Abstract

Obesity results from a greater consumption of energy than is used by the body. As this energy is stored, fat cells enlarge, producing the characteristic pathology of obesity. The pathologic enlargement of fat cells, in turn, produces altered levels of many peptide and nutrient signals that are responsible for the disease we call “obesity”. The genetic makeup of human beings, which reflects a long history of relative scarcity of foodstuffs, has run into an age of surfeit, and many people cannot readily adapt. Thus, the increased intake of food does not signal satiety, and there is a gradual increase in energy stores as intake of energy outpaces need as we grow older. Against this background of struggle between nature and nurture, it is possible to identify an increasing number of defects or etiologies that produce obesity.
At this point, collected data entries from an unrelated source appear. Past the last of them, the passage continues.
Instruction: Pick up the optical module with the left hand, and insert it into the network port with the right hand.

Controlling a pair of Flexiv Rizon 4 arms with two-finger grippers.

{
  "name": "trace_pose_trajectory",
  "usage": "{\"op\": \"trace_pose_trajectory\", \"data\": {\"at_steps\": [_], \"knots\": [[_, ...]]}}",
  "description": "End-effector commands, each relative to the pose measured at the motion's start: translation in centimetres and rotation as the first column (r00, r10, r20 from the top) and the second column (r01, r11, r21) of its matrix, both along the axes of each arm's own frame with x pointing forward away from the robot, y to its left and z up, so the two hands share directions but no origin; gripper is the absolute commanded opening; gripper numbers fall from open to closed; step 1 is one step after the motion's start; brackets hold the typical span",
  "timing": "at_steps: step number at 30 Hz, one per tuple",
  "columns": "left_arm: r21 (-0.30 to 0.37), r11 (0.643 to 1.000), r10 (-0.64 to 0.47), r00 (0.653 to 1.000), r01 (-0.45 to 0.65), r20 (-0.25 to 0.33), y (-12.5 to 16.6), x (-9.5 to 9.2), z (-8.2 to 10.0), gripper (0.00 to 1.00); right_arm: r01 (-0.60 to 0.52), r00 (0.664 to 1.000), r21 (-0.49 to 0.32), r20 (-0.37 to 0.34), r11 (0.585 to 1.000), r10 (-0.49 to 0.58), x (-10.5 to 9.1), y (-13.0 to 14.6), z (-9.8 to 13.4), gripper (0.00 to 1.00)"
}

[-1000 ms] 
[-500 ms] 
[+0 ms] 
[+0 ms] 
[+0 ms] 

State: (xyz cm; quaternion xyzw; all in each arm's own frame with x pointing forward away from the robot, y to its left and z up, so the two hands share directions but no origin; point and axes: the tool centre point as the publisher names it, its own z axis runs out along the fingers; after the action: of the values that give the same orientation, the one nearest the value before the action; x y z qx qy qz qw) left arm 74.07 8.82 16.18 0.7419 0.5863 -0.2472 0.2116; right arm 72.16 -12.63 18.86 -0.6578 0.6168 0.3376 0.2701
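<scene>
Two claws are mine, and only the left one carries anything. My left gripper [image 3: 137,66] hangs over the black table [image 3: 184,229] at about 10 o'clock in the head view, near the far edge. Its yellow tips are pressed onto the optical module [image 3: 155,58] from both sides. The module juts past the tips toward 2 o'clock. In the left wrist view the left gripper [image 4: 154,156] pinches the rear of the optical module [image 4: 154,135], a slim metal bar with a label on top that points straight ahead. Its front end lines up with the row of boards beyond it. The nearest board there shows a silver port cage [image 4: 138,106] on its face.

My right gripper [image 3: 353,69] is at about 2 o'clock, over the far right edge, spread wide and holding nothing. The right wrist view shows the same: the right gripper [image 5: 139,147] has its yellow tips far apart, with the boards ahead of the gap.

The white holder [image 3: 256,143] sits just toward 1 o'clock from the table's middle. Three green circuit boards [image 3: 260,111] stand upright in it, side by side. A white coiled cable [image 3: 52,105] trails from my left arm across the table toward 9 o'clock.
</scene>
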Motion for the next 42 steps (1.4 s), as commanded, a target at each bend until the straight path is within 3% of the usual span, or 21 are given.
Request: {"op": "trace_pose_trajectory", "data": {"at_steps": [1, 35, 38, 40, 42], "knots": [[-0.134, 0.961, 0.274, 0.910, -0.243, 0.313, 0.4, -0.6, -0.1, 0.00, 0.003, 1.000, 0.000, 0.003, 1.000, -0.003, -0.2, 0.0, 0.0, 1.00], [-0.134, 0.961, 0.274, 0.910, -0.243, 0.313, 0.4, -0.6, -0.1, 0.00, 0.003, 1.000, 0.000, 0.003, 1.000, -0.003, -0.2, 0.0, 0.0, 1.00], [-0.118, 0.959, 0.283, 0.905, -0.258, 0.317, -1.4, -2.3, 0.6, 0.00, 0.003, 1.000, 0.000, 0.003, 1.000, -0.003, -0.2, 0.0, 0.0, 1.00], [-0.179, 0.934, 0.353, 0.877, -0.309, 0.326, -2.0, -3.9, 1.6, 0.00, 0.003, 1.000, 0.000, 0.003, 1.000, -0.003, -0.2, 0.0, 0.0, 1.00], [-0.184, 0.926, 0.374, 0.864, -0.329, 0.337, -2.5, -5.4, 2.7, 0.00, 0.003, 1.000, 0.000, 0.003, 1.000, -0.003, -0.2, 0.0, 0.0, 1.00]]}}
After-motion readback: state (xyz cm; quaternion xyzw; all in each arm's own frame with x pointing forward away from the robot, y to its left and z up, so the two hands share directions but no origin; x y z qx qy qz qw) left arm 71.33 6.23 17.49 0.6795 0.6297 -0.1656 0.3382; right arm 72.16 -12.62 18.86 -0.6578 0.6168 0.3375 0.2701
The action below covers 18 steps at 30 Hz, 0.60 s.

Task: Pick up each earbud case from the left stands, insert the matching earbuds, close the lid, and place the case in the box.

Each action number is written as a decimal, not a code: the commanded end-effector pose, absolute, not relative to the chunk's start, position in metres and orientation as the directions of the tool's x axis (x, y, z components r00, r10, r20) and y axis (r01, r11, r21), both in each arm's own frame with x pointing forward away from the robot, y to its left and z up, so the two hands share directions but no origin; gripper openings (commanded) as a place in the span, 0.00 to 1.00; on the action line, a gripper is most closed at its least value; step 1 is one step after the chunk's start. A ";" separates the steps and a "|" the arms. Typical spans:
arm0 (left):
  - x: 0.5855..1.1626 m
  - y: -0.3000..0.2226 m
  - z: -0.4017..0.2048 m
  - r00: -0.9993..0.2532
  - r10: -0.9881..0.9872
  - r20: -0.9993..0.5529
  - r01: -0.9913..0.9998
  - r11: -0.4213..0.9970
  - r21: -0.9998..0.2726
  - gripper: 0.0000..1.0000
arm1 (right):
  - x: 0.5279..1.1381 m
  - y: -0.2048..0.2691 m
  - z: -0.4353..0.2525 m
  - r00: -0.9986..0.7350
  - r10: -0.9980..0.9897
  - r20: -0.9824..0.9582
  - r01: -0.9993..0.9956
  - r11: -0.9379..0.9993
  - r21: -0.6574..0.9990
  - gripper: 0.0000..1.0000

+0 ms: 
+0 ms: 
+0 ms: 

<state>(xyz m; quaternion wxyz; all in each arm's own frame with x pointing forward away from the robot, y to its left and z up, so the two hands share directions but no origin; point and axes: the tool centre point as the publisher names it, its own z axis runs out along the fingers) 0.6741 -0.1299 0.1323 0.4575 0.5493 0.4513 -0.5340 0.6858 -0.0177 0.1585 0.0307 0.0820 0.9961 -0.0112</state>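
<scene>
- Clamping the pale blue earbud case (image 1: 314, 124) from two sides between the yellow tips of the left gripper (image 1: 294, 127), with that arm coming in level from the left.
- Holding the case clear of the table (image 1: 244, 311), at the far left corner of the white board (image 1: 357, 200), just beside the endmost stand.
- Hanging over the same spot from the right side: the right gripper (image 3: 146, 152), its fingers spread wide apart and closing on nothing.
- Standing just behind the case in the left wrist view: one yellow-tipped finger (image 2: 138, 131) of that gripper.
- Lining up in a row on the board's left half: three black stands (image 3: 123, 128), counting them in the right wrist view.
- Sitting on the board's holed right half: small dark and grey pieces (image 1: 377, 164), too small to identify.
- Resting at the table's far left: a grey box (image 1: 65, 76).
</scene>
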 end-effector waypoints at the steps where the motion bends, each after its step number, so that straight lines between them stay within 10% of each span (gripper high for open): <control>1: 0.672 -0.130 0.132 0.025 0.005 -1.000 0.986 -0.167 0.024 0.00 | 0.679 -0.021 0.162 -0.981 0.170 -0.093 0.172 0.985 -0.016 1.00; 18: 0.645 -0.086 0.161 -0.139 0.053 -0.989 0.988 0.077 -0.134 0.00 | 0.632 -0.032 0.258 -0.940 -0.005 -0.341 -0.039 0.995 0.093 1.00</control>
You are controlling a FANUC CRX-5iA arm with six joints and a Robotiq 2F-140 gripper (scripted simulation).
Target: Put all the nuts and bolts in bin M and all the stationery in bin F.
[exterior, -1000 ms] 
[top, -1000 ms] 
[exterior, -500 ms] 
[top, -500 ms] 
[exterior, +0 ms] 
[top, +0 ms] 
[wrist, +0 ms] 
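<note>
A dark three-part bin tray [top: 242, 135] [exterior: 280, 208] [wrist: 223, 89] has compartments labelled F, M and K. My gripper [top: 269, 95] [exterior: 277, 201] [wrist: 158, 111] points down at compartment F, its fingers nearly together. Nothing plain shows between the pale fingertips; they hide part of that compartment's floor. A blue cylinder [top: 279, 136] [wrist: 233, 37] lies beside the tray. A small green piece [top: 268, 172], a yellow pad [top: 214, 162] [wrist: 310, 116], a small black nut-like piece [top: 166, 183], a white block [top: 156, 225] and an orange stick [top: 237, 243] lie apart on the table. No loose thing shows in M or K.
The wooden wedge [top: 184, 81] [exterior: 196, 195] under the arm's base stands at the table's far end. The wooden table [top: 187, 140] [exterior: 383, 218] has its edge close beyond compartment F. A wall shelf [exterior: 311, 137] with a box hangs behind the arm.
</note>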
For most patients, however, it is not possible to connect obesity to a specific cause. Leptin deficiency and defects in the leptin receptor both produce human obesity. Defects in the pro-opiomelanocortin receptor system, the peroxisome proliferator-activated receptor-y, the agouti-related peptide, and a few other rare genetic syndromes are also associated with human obesity. Of the genetic causes, Prader-Willi syndrome is the most common. Hypothalamic injury following craniopharyngioma is the most common neuroendocrine cause. Endocrine disorders such as Cushing's disease, polycystic ovary disease, and growth-hormone deficiency can lead to increased body fat. In the modern world, exposure to a high fat diet predisposes many people to obesity, and this problem is compounded by the low levels of activity now required for daily living. Treatment strategies must be developed against this background.